### REQUIRED ACTION
Give back exactly the lines of the material below, starting with the line with "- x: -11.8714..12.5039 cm" and going on through the line with "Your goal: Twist".

---------------

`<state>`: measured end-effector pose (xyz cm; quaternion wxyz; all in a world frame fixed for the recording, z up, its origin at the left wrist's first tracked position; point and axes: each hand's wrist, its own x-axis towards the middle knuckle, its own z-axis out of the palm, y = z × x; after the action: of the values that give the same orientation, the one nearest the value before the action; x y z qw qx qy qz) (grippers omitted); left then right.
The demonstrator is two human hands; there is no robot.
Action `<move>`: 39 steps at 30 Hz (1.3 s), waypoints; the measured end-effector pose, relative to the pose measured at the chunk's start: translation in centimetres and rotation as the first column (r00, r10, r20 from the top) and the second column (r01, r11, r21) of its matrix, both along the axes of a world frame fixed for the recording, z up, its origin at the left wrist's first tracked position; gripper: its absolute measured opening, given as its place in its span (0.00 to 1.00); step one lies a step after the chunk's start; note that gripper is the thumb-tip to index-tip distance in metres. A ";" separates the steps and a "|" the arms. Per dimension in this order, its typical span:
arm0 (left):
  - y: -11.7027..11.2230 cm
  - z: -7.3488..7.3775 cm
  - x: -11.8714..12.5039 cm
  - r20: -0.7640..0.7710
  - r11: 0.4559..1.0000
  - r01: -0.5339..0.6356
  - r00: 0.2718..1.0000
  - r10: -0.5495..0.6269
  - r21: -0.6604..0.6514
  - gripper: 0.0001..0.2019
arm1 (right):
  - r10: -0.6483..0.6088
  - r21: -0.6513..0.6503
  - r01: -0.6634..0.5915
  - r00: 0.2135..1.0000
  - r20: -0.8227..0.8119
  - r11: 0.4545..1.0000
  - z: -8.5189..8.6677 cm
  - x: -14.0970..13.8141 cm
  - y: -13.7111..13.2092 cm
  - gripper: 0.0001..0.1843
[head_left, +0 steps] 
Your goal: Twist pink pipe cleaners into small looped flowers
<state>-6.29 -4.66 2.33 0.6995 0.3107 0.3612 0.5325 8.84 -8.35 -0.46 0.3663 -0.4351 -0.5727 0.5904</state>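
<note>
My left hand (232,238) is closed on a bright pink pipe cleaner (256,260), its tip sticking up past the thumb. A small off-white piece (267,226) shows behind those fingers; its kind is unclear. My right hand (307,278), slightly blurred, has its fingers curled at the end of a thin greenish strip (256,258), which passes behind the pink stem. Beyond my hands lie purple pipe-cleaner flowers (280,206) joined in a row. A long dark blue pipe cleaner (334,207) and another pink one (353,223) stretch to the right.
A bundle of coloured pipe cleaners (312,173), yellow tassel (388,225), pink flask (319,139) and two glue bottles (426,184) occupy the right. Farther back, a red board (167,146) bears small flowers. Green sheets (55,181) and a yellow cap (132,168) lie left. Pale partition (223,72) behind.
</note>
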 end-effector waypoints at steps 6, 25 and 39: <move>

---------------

### SOLVED PROBLEM
  - x: -11.8714..12.5039 cm
  - r20: -0.7640..0.7710
  - r11: 0.4559..1.0000
  - r01: -0.5339..0.6356
  - r00: 0.2718..1.0000
  - r10: -0.5495..0.6269
  - r21: -0.6604..0.6514
  - gripper: 0.0001..0.2019
arm1 (right):
  - r10: -0.6483..0.6088
  - r21: -0.6513..0.6503
  - r01: -0.6634..0.5915
  - r00: 0.2135..1.0000
  - r20: -0.8227..0.8119
  - r11: 0.4545..1.0000
  - z: -8.5189..8.6677 cm
  - x: -14.0970..13.8141 cm
  - y: -13.7111..13.2092 cm
  - gripper: 0.0001..0.1843
[head_left, +0 steps] 
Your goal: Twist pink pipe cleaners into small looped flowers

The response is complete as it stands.